IF price is no object, almost any kind of food can be flown in from halfway around the world, in any season. Except for sweet corn.
This is one delicacy money cannot buy at a snap of the fingers. Sweet corn on the cob must be cooked the day it is picked, served with lots of butter, and eaten before its sugar turns to starch.
But how can anybody tell if corn is still good after a few days?
``Chances are it will be sweet if it hasn't started to dimple,'' said Joe Carcione, TV's ``Green Grocer,'' in a phone interview.
``If you see little dimples in the kernels it means the corn is starting to lose its sugar,'' Mr. Carcione says.
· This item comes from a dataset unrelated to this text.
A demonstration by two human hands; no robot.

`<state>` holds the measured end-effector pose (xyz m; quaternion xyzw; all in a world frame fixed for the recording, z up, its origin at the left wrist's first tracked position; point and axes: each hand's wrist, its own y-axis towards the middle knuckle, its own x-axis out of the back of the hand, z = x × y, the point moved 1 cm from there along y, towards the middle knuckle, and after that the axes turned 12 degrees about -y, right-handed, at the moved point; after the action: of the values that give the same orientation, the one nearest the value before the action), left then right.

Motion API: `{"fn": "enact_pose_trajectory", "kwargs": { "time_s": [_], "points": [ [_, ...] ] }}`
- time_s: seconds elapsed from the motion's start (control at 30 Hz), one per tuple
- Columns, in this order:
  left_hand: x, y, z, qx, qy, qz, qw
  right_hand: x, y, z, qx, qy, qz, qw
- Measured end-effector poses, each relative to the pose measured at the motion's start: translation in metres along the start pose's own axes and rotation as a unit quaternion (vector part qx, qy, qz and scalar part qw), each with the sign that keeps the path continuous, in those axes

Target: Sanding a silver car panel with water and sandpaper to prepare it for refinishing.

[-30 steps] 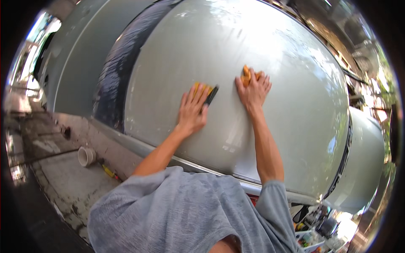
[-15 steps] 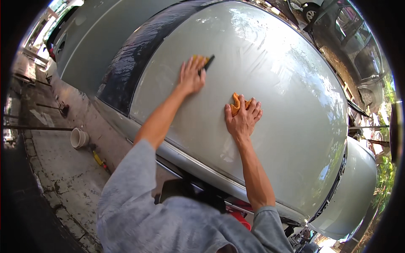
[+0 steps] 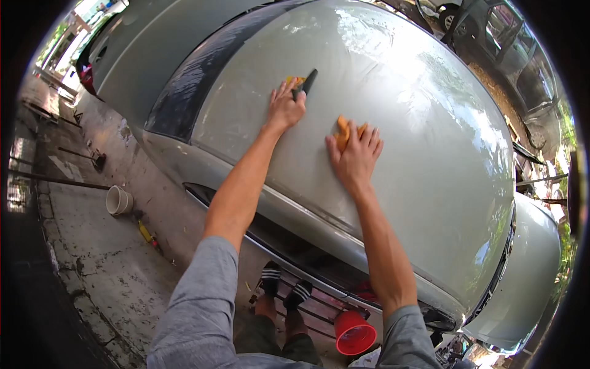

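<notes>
The wet-looking, silvery-grey car roof (image 3: pixel 424 203) fills the middle of the view. On its left part my left hand (image 3: pixel 286 113) is closed round a dark, narrow block (image 3: pixel 310 82) with a yellow part at its far edge. The fingers cover much of this block, so its exact kind is unclear. Farther right, my right hand (image 3: pixel 358 154) presses a crumpled orange cloth (image 3: pixel 343 130) onto the roof. Its fingers lie over the cloth, with folds showing beside the thumb.
A dark rear window (image 3: pixel 184 98) borders the roof on the left. My feet (image 3: pixel 298 294) stand on a slatted support beside the car, near a red bucket (image 3: pixel 355 335). A white bucket (image 3: pixel 118 200) and a yellow tool (image 3: pixel 146 232) are on the floor at left. Another car (image 3: pixel 513 55) stands far right.
My left hand has slid slightly right with the block. The cloth and my right hand are a little farther away on the roof. My feet and more of the red bucket have come into view.
</notes>
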<state>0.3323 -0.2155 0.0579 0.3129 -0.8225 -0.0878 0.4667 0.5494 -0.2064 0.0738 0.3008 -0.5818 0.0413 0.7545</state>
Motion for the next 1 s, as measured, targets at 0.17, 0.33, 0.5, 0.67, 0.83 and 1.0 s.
{"fn": "enact_pose_trajectory", "kwargs": {
  "time_s": [0.17,0.33,0.5,0.67,0.83,1.0],
  "points": [
    [0.07,-0.028,-0.047,0.297,-0.759,0.058,0.576,0.015,-0.029,0.006,0.074,-0.033,0.063,0.995],
    [0.122,-0.053,-0.073,0.258,-0.85,0.18,0.423,0.066,0.052,0.001,-0.143,0.516,0.196,0.822],
    [0.072,-0.066,-0.106,0.247,-0.672,0.314,0.624,0.121,0.032,-0.03,-0.149,0.476,0.453,0.739],
    [0.009,-0.087,-0.133,0.008,-0.232,-0.003,0.973,0.177,0.004,-0.091,-0.149,0.019,0.288,0.946],
    [-0.037,-0.079,-0.124,-0.096,-0.146,0.055,0.983,0.081,-0.105,-0.096,0.043,-0.066,0.198,0.977],
    [0.026,-0.046,-0.113,-0.096,-0.35,0.043,0.931,0.037,-0.053,-0.003,0.253,-0.038,0.185,0.949]
  ]
}}
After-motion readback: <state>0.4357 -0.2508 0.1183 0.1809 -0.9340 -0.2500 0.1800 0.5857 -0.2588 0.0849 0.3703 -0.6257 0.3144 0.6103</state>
``If you can get your corn the day it's picked at a farmer's stand, that's ideal. But when buying it at the supermarket, be sure you're getting it from a refrigerated counter.''
Although corn comes in several colors, the sweet corn for eating off the cob comes with either yellow or white kernels or a combination of both, called bi-color corn.
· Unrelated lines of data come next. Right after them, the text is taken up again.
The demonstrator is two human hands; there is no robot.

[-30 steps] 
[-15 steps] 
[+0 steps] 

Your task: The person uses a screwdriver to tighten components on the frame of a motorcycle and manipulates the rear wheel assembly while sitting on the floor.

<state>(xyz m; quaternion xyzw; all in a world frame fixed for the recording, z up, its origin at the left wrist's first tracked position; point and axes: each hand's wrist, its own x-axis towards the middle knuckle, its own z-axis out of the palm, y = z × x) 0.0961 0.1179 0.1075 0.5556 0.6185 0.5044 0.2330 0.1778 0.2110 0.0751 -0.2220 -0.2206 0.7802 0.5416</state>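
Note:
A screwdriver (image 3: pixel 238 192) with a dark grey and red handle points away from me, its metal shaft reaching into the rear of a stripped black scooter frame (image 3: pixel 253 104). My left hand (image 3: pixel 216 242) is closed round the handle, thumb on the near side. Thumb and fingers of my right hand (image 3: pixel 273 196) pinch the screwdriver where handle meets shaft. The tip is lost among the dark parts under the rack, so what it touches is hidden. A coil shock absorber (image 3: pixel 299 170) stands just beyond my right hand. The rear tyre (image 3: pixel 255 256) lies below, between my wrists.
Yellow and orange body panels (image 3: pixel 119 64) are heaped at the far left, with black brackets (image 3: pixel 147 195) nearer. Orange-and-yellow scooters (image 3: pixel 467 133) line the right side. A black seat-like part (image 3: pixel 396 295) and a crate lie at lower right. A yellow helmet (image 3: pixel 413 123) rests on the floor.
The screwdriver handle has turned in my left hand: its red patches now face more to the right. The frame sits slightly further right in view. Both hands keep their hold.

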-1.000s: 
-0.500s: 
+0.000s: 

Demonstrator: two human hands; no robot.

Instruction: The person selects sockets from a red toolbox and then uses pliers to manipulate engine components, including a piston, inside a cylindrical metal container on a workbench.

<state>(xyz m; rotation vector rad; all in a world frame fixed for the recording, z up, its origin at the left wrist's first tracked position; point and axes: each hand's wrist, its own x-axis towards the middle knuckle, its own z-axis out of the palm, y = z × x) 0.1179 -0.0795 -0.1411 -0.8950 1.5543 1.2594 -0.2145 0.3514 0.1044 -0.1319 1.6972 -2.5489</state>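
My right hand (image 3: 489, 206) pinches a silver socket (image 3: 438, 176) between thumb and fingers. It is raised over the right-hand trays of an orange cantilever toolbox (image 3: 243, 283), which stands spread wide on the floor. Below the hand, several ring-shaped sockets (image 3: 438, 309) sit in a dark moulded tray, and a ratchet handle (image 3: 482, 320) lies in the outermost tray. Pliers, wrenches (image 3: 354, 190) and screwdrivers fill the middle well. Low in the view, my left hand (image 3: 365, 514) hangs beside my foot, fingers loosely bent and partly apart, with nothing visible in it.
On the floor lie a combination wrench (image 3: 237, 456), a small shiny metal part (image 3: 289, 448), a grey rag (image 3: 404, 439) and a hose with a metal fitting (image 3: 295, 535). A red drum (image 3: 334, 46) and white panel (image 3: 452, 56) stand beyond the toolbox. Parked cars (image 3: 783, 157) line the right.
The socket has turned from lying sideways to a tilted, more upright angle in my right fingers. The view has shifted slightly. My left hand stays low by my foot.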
``There's no question, white corn is the favorite with Floridians,'' says Ann McDuffie, food editor of the Tampa Tribune, ``although both the white `Silver Queen' and yellow corn are available in the supermarkets. I've never seen any bi-color corn in any of our stores here in Florida,'' she said.
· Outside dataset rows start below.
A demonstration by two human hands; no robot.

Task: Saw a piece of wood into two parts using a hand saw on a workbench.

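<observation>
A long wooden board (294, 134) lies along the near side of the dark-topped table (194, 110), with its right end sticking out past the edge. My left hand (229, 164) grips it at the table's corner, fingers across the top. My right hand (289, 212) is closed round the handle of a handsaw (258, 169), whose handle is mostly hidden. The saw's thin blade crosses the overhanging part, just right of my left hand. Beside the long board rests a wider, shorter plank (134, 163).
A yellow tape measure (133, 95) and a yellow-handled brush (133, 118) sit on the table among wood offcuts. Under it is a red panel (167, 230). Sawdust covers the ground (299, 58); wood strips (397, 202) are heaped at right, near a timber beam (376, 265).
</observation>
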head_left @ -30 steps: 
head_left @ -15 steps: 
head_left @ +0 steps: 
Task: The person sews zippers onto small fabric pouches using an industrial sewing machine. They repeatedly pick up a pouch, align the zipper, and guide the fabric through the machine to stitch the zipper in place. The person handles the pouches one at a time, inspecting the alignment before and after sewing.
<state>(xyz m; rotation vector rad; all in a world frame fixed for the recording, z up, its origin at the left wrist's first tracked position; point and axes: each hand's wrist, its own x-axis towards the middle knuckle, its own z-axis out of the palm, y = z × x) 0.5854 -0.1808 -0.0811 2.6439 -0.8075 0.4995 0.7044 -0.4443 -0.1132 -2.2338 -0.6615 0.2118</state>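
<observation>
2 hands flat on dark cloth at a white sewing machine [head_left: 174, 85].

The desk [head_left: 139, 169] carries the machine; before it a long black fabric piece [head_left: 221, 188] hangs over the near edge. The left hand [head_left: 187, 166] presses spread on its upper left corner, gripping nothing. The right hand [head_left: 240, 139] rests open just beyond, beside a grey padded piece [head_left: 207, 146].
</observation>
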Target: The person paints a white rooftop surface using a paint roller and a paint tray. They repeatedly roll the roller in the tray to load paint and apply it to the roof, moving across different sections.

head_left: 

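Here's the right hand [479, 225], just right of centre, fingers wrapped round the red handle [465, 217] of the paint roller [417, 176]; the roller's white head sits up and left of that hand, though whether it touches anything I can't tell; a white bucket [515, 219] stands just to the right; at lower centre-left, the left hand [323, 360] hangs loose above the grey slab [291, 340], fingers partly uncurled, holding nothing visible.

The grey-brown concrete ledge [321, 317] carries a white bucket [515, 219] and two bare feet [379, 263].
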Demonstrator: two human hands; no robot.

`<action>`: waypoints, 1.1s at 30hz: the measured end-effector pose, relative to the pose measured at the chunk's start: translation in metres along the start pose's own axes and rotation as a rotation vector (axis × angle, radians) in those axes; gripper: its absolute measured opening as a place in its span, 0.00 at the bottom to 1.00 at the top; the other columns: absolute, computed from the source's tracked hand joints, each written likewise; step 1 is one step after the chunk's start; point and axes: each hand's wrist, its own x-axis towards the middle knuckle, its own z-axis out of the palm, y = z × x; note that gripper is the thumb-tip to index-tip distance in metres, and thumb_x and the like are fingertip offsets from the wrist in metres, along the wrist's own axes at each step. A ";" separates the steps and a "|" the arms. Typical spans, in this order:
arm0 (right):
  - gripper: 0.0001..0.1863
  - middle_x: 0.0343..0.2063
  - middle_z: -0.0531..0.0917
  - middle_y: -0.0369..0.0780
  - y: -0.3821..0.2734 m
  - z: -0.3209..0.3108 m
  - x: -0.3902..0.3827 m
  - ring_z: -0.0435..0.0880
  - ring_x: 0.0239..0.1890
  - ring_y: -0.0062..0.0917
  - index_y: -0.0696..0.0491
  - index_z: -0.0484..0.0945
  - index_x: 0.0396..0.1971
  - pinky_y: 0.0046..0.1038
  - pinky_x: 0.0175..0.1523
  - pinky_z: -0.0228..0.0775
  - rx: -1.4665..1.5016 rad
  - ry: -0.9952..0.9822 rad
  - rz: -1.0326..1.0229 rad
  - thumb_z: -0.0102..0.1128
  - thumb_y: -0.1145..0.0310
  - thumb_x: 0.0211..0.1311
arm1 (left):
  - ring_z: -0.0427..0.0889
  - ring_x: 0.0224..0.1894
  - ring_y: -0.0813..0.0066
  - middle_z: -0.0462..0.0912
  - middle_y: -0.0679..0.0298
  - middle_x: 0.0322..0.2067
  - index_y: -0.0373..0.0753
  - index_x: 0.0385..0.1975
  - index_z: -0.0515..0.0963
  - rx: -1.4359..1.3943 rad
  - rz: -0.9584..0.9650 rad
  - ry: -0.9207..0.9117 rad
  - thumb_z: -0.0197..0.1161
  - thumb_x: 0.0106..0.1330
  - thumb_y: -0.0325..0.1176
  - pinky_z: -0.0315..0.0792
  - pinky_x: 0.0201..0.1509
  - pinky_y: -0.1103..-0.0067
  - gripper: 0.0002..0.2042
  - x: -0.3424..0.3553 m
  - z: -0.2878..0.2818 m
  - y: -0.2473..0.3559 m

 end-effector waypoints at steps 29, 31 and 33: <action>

New Englanders like the two-color corn best of all. With their mixture of yellow and white kernels, the two-color varieties have names like ``Butter and Sugar,'' ``Sprite,'' ``Harmony,'' and ``Carnival.''
Later in the season New Englanders will buy ``Sweet Sal'' and ``Sweet Sue,'' also bi-colors, and some growers have a two-color corn called ``Burgundy Delight'' that is a smaller ear, but very sweet, and gets its name from a dark reddish tinged husk.
Of course, there are lots of corn-lovers who don't bother about color or names. They just want corn as fresh as possible. The bottom line, in this case, is how long it takes to get from corn field to table.
Always buy fresh corn that's just been picked at a local farm, or corn that's been kept in a cool place. Corn from other areas will be fine for dishes using cut or scraped corn.
For the best flavor, use fresh corn the day you buy it. Keep it in the refrigerator until ready to cook it.
The tip-off for freshly picked corn is the stem. If it's a damp, pale green, the corn has been picked within the day. After 24 hours, the stalk turns opaque and chalky. Longer than that, it gets brown.
And when buying corn, ask for the extra sweet variety. It holds the sweetness longer.
However they buy it, Americans enjoy corn in many ways.
There is popcorn, of course, and corn dogs, which are hot dogs on a stick dipped in cornmeal batter and deep-fried.
Frozen corn, canned kernels, and creamed style corn are available in every store and are used for creamy corn puddings, chowders, fritters, hush puppies, and even corn cob jelly.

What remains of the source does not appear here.